In electrochemical experiments, the number of electrons of the electrode immersed in the electrolyte is usually variable. Additionally, the numbers of adsorbed substances on the surface of the electrode, the solvent molecules, and counter charge ions in the near-surface region can also vary. Treating electrochemical solid-liquid interfaces with the typical fixed electron number density functional theory (DFT) approach tends to be a challenge. This can be addressed by using grand canonical ensemble approaches. We present the implementation of two grand canonical ensemble approaches in the open-source computational chemistry software CP2K that go beyond the existing canonical ensemble paradigm. The first approach is based on implicit solvent models and explicit atomistic solute (electrode with/without adsorbed species) models, and includes two recent developments: (a) grand canonical self-consistent field (GC-SCF) method (J. Chem. Phys. 2017, 146, 114104) allowing the electron number of the system to fluctuate naturally and accordingly with the experimental electrode potential, (b) planar counter charge (J. Chem.
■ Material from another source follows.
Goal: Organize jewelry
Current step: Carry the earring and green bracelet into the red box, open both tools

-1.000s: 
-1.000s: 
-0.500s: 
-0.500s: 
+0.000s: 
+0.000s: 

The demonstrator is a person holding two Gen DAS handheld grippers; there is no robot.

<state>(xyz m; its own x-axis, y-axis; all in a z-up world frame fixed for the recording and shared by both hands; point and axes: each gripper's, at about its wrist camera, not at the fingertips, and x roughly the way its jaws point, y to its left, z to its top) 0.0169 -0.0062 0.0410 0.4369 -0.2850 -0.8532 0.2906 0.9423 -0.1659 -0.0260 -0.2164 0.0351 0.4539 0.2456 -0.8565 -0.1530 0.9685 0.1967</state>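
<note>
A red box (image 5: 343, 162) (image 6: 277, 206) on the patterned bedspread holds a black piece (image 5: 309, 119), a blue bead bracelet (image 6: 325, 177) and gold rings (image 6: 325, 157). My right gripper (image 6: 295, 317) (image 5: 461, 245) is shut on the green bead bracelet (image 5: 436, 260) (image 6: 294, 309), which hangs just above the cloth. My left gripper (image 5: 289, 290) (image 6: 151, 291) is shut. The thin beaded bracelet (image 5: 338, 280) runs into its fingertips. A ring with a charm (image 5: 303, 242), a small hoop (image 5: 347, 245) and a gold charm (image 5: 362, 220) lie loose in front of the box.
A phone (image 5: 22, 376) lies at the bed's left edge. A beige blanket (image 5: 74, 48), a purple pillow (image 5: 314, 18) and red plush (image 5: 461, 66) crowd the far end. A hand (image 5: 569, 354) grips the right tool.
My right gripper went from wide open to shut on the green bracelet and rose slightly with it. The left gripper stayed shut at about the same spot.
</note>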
Phys. 2019, 150, 041722, Phys. Rev. B 2003, 68, 245416) salt model completely screening the net charge of the electrode model. In contrast with previous studies, in our implementation, the work function (WF) (absolute electrode potential if the potential drop at the electrolyte-vacuum interface is omitted) is the constrained quantity during an SCF optimization instead of the Fermi energy. The chemical potential of electrons (negative WF) is a natural variable of the grand potential in the GC ensemble of electronic states, and this method can easily achieve stable SCF convergence and obtain an electronic structure that precisely corresponds to a user-specified WF. The second approach referred to as the GC DFT molecular dynamics (DFT-MD) simulation scheme (Phys. Rev. Lett. 2002, 88, 213002, J. Chem. Phys. 2005, 122, 234505, J. Am. Chem. Soc. 2004, 126 (12), 3928-3938) is based on fully explicit modeling the solvent molecules and the ions and is used to calculate the electron chemical potential corresponding to an equilibrium electrochemical half-reaction (M^(n+m)+ + ne^- ⇌ M^m+) which involves DFT-MD, by allowing the number of electrons to vary during the DFT-MD simulation process. This opens the way for forefront electrochemical calculations in CP2K for a broad range of systems.